» Instructions for the task
Copy the entire listing, down to the final line, exactly.

== Segment start ==

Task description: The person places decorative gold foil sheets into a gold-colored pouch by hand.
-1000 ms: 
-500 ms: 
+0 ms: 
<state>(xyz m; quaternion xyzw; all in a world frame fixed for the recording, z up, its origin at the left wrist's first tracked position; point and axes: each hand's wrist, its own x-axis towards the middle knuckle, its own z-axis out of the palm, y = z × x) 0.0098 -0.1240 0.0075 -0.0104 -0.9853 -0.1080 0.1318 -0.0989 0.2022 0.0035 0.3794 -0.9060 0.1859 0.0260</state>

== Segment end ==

» Response to the task
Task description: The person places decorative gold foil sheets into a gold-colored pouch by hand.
-1000 ms: 
-500 ms: 
+0 ms: 
<state>(xyz m; quaternion xyzw; all in a world frame fixed for the recording, z up, its origin at the left wrist's first tracked position; point and axes: each hand's wrist, its own x-axis towards the middle knuckle, its own z-axis out of the palm, y = z × x) 0.0098 -0.1240 0.0075 -0.0104 -0.9853 -0.1080 0.1318 -0.0989 0.2022 0.0035 0.3794 -0.9060 0.1859 0.0260</state>

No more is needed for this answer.